Task |
In the records that follow, find each line with "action" and pull it out.

Records provided |
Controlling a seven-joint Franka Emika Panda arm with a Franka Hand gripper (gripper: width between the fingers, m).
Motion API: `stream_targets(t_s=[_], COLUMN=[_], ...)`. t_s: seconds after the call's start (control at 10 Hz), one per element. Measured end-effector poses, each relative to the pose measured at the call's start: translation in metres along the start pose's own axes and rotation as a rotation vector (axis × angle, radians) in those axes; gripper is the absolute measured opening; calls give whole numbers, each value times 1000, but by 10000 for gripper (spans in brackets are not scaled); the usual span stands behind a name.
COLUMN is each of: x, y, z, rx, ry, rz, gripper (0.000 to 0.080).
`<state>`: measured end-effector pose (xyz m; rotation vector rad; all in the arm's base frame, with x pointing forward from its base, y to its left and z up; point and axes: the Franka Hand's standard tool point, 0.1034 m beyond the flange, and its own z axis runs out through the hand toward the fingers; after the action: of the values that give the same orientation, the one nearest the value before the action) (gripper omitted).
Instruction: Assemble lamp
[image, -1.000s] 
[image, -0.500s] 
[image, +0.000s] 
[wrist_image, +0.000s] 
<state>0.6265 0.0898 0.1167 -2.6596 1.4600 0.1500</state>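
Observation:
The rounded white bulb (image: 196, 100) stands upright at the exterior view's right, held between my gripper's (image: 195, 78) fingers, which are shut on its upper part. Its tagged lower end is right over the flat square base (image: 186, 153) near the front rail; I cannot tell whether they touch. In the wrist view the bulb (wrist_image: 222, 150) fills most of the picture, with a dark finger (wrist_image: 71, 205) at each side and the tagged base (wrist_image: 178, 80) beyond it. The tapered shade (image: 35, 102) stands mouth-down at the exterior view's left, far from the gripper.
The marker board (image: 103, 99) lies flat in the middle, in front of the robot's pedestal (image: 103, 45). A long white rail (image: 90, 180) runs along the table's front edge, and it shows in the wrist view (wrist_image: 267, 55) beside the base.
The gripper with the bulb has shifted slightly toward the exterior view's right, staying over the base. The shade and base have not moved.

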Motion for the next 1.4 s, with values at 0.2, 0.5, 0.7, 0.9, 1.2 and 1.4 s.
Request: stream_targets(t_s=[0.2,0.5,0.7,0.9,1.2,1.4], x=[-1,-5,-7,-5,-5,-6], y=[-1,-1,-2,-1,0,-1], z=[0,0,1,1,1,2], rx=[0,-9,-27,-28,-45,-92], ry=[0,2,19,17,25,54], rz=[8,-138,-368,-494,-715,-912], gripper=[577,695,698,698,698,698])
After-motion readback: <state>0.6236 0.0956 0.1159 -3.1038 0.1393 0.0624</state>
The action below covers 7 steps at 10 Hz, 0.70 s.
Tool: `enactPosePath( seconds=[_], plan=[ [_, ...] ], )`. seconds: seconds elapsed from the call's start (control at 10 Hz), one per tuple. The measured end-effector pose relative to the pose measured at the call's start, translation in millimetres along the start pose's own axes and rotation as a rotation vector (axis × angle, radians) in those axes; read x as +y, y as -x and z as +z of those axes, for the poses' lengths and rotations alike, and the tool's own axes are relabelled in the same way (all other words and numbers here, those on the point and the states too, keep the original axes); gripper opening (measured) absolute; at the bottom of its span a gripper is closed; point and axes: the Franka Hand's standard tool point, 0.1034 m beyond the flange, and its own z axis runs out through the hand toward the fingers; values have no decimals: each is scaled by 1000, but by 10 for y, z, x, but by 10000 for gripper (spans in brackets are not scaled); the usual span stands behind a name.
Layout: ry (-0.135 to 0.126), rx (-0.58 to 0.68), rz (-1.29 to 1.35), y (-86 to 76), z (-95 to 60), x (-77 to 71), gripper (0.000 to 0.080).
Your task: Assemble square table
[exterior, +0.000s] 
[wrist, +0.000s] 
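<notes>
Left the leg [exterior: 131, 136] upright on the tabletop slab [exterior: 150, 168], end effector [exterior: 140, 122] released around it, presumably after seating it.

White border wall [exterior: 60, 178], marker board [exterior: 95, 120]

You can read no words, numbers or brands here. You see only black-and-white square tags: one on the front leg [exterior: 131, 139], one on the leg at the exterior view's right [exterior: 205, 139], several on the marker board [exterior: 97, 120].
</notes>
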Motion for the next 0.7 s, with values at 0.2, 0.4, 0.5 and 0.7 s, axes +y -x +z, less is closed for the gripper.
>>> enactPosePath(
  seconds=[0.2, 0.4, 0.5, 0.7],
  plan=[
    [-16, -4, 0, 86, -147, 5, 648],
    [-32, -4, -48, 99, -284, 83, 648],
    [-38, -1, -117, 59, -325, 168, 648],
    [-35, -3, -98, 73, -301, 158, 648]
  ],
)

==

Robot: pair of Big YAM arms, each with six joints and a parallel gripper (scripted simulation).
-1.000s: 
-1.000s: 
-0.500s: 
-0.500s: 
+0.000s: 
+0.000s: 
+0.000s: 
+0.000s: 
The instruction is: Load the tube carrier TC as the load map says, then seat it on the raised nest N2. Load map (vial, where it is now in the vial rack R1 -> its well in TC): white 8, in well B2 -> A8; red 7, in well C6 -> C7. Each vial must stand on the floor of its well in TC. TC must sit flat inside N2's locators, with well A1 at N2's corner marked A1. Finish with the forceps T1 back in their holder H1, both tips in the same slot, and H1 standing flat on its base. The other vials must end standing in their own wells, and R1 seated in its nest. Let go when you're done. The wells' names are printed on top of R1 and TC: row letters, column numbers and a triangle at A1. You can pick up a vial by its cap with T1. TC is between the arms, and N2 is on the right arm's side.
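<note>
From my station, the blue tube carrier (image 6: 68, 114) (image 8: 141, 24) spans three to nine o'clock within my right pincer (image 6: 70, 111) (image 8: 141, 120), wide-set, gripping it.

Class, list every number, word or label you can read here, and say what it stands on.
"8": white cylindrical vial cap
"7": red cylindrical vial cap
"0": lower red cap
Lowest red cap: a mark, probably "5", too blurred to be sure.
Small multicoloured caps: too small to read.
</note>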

Task answer |
`<state>`: measured end-effector pose (xyz m; rotation vector rad; all in the arm's base frame, with x pointing forward from its base, y to its left and z up; point and axes: the Franka Hand's standard tool point, 0.1034 m beyond the flange, and its own z axis runs out through the hand toward the fingers; after the action: of the values that give the same orientation, the one nearest the value before the action) (gripper omitted).
The action below covers 7 steps at 10 Hz, 0.70 s.

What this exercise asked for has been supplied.